## [PROBLEM TO WORK ON]
From the listing below, tally the lines that include "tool". Return only the total.

## [TASK INPUTS]
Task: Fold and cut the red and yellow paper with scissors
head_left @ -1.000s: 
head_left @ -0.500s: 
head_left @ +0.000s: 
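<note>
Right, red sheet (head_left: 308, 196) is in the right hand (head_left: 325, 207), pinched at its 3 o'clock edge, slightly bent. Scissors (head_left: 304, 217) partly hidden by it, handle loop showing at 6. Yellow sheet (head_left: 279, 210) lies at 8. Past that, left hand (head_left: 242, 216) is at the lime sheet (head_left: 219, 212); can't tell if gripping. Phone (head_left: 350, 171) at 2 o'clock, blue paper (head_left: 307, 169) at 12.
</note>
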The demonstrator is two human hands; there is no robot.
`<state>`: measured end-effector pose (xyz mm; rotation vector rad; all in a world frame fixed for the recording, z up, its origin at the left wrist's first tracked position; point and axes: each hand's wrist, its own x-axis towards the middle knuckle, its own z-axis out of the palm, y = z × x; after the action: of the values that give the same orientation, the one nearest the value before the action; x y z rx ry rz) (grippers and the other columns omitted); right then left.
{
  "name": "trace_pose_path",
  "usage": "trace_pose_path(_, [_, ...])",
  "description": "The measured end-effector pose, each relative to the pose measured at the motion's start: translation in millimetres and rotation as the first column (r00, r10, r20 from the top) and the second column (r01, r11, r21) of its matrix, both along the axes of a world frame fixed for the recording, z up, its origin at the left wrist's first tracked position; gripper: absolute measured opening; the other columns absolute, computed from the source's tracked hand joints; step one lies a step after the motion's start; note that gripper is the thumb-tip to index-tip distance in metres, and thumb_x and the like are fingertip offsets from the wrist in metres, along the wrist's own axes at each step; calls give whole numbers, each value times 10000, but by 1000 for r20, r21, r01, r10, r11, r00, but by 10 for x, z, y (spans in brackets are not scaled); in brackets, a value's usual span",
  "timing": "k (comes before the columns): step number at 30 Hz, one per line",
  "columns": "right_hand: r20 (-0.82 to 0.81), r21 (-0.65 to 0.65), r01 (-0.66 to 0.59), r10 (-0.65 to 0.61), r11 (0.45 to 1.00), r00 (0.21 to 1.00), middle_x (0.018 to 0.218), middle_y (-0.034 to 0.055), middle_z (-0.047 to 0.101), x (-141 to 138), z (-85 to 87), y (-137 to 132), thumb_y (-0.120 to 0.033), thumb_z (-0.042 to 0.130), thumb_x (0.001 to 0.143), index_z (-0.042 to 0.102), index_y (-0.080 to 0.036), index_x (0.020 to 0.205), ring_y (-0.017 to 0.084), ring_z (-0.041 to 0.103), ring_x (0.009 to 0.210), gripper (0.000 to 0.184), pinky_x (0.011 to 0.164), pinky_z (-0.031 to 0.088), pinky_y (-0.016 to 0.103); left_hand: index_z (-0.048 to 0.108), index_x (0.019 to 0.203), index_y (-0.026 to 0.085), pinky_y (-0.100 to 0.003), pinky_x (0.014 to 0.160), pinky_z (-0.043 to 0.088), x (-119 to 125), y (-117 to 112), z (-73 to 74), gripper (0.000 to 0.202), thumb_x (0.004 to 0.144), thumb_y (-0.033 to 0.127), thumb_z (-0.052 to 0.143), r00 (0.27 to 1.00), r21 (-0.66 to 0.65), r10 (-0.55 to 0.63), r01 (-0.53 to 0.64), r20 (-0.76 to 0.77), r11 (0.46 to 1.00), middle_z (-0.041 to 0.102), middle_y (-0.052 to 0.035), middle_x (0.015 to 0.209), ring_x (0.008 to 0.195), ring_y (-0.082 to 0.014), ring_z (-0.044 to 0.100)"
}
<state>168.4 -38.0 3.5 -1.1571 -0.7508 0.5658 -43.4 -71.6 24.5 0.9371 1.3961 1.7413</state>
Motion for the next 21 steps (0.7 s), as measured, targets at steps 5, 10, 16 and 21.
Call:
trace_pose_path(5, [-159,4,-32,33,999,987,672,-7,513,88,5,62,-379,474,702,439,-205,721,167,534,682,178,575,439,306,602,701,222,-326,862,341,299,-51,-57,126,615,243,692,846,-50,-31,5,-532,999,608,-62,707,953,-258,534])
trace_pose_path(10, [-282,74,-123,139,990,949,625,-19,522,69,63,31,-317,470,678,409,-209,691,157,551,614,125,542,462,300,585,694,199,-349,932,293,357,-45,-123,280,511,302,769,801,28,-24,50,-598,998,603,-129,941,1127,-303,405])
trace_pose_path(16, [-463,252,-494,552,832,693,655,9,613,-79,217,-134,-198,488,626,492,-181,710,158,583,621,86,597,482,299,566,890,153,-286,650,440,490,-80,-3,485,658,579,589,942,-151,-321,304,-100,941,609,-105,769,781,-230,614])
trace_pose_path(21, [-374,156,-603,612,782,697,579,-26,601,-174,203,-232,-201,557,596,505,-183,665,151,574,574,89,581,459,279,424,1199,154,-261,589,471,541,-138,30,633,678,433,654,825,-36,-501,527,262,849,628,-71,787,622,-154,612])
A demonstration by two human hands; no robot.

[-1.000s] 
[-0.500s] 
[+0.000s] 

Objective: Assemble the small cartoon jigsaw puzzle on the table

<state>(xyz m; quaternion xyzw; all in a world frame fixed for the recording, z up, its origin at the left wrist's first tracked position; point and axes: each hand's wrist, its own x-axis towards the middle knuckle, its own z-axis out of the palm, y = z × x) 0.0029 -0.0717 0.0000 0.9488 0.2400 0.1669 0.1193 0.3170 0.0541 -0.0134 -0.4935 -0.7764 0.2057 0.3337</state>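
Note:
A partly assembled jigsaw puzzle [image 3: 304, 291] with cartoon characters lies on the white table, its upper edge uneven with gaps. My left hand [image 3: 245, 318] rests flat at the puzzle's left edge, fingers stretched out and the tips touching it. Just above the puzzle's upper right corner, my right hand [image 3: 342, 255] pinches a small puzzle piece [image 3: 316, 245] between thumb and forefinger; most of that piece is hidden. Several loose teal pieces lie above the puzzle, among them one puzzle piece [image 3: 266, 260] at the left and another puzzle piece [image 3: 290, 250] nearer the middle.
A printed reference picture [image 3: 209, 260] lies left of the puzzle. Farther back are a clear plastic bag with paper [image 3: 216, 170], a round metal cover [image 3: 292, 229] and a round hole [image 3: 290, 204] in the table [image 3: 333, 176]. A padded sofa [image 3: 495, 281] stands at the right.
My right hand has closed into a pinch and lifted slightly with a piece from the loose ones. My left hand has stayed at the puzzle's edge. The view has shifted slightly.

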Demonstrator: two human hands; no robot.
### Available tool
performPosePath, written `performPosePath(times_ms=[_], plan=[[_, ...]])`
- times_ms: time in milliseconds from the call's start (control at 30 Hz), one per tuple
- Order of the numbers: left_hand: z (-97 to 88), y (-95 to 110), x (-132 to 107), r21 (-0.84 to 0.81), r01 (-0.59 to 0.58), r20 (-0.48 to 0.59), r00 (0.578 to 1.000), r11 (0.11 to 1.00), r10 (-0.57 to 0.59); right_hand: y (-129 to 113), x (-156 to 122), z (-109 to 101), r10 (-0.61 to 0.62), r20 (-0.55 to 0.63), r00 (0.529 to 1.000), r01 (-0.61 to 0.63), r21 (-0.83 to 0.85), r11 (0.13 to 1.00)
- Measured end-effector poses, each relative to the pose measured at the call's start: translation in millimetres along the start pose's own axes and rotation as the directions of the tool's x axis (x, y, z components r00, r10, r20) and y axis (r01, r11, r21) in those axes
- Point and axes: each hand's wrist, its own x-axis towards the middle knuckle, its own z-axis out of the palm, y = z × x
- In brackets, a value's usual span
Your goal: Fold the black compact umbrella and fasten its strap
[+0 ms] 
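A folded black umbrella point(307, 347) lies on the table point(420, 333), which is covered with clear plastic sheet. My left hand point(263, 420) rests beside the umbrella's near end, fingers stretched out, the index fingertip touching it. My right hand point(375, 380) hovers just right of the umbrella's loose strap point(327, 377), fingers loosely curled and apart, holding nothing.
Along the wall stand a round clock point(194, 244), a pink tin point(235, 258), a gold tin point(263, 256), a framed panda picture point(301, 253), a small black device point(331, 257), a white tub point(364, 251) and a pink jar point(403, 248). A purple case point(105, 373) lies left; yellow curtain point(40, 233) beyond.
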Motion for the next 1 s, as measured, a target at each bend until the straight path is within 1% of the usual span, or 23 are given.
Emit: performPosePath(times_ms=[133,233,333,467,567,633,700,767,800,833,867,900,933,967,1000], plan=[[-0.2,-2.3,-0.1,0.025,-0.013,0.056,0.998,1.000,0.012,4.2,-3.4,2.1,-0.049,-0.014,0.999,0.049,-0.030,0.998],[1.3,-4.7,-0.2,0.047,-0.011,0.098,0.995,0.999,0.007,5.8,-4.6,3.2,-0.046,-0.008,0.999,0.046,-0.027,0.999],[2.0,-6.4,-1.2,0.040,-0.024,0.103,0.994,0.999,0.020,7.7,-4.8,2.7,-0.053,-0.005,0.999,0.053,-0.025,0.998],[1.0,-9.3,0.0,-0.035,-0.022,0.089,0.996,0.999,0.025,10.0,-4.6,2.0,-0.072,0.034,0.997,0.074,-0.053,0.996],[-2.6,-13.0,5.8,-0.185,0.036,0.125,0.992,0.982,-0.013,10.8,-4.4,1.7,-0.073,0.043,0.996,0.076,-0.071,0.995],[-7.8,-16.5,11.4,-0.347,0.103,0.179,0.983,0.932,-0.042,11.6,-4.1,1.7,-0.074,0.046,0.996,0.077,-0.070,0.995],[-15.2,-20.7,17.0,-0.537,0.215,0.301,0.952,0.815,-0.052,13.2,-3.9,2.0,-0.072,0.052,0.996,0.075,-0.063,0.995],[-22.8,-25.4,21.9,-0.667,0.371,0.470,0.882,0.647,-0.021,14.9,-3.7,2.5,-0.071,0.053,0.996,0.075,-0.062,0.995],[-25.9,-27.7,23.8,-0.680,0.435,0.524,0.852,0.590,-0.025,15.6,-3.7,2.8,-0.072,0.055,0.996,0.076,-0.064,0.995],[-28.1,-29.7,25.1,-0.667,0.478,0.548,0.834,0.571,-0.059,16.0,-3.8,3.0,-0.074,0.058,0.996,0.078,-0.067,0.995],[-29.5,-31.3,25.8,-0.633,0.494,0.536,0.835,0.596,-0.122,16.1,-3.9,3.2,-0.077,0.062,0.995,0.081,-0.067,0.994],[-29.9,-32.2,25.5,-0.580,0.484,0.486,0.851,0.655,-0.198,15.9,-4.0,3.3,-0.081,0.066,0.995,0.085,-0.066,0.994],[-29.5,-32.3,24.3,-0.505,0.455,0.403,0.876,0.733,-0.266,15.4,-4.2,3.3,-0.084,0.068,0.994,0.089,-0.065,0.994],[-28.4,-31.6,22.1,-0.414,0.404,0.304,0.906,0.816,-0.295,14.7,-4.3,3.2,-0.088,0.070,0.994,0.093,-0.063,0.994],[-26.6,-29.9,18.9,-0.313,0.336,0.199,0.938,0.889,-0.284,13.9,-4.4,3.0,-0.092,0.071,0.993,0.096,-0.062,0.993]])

## [TASK SOLUTION]
2